Citizenship and Belonging in France and North America
Title Citizenship and Belonging in France and North America PDF eBook
Author Ramona Mielusel
Publisher Springer Nature
Total Pages 265
Release 2020-01-09
Genre Political Science
ISBN 3030301583

Download Citizenship and Belonging in France and North America Book in PDF, Epub and Kindle

The first decades of the new millennium have been marked by major political changes. Although The West has wished to revisit internal and international politics concerning migration policies, refugee status, integration, secularism, and the dismantling of communitarianism, events like the Syrian refugee crisis, the terrorist attacks in France in 2015-2016, and the economic crisis of 2008 have resurrected concepts such as national identity, integration, citizenship and re-shaping state policies in many developed countries. In France and Canada, more recent public elections have brought complex democratic political figures like Emmanuel Macron and Justin Trudeau to the public eye. Both leaders were elected based on their promising political agendas that aimed at bringing their countries into the new millennium; Trudeau promotes multiculturalism, while Macron touts the diverse nation and the inclusion of diverse ethnic communities to the national model. This edited collection aims to establish a dialogue between these two countries and across disciplines in search of such discursive illustrations and opposing discourses. Analyzing the cultural and political tensions between minority groups and the state in light of political events that question ideas of citizenship and belonging to a multicultural nation, the chapters in this volume serve as a testimonial to the multiple views on the political and public perception of multicultural practices and their national and international applicability to our current geopolitical context.

Citizen Outsider

Citizen Outsider
Title Citizen Outsider PDF eBook
Author Jean Beaman
Publisher Univ of California Press
Total Pages 168
Release 2017-09-12
Genre Social Science
ISBN 0520967445

Download Citizen Outsider Book in PDF, Epub and Kindle

A free ebook version of this title will be available through Luminos, University of California Press’s Open Access publishing program. Visit www.luminosoa.org to learn more. While portrayals of immigrants and their descendants in France and throughout Europe often center on burning cars and radical Islam, Citizen Outsider: Children of North African Immigrants in France paints a different picture.
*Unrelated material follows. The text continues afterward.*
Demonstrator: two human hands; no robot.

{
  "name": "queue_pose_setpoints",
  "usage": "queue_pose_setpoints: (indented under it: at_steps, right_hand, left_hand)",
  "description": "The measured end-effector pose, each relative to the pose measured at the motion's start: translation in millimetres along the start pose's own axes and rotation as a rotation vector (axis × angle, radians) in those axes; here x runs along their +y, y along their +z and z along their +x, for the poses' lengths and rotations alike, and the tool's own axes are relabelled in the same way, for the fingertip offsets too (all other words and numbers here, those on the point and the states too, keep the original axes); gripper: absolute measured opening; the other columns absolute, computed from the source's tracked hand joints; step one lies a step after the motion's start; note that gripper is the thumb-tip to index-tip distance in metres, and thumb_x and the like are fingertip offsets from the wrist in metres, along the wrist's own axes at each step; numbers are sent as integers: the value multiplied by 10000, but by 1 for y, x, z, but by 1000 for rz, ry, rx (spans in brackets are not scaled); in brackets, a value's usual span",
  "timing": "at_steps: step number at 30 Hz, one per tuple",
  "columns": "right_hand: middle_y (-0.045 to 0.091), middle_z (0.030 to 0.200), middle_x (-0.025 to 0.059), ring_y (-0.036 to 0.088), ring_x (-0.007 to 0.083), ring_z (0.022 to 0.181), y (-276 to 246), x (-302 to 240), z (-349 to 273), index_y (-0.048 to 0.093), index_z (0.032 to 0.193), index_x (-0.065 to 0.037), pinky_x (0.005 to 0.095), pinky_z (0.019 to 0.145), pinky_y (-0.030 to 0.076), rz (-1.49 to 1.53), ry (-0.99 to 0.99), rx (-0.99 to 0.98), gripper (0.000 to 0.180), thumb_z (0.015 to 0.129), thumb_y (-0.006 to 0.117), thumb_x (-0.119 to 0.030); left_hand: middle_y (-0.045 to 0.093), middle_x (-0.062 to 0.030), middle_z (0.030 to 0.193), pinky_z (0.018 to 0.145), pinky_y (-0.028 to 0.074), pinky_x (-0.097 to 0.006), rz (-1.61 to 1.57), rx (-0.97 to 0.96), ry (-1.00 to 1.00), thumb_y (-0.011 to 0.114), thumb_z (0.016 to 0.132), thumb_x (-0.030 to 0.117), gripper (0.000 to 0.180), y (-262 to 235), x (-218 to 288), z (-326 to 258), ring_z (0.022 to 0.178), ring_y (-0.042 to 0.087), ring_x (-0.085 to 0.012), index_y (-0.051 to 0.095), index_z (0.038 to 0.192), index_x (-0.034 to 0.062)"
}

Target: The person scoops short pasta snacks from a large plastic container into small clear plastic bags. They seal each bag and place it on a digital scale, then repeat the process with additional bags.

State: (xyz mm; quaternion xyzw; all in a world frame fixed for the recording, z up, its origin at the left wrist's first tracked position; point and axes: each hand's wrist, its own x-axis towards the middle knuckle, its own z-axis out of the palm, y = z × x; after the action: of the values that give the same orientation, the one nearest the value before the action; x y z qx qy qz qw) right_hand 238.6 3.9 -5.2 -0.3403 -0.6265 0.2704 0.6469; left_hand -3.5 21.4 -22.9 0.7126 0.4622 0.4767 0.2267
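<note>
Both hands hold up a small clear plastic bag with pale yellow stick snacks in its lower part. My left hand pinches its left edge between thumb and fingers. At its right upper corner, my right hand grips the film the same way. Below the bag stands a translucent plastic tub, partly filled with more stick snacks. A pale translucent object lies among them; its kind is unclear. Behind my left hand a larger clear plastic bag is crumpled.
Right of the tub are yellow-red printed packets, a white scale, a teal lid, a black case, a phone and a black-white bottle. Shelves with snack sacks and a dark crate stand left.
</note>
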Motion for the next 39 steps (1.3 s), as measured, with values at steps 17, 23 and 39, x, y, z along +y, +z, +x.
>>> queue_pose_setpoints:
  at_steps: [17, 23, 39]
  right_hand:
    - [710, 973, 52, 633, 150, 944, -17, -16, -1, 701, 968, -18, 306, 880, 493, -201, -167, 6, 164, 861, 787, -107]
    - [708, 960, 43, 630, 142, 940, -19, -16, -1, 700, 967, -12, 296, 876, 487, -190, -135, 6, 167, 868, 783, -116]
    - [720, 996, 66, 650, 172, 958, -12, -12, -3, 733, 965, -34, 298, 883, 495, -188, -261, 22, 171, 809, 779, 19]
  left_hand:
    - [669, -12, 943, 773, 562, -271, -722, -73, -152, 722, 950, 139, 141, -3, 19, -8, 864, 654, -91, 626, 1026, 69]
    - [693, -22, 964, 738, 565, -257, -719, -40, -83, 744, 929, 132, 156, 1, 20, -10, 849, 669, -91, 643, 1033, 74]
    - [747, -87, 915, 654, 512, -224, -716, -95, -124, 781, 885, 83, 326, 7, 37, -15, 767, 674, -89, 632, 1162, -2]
Through fieldwork and interviews in Paris and its banlieues, Jean Beaman examines middle-class and upwardly mobile children of Maghrébin, or North African immigrants. By showing how these individuals are denied cultural citizenship because of their North African origin, she puts to rest the notion of a French exceptionalism regarding cultural difference, race, and ethnicity and further centers race and ethnicity as crucial for understanding marginalization in French society.

Citizen Outsider

Citizen Outsider
Title Citizen Outsider PDF eBook
Author Jean Beaman
Publisher Univ of California Press
Total Pages 168
Release 2017-09-19
Genre Family & Relationships
ISBN 0520294262

Download Citizen Outsider Book in PDF, Epub and Kindle

Preface : black girl in Paris -- Introduction : North African origins in and of the French Republic -- Growing up French? : education, upward mobility, and connections across generations -- Marginalization and middle-class blues : race, Islam, the workplace, and the public sphere -- French is, french ain't : boundaries of French and Maghrebin identities -- Boundaries of difference : cultural citizenship and transnational blackness -- Conclusion : sacrificed children of the Republic? -- Methodological appendix : another outsider : doing race from/in another place

Citizenship, Political Engagement, and Belonging

Citizenship, Political Engagement, and Belonging
Title Citizenship, Political Engagement, and Belonging PDF eBook
Author Deborah Reed-Danahay
Publisher
Total Pages 310
Release 2008
Genre Political Science
ISBN

Download Citizenship, Political Engagement, and Belonging Book in PDF, Epub and Kindle

Bringing together a transcontinental group of anthropologists, this book provides an in-depth look at the current processes of immigration, political behavior, and citizenship in both the United States and Europe. Essays draw on issues of race, national identity, religion, and more, while addressing questions, including: How should citizenship be defined? In what ways do immigrants use the political process to achieve group aims? And, how do adults and youth learn to become active participants in the public sphere?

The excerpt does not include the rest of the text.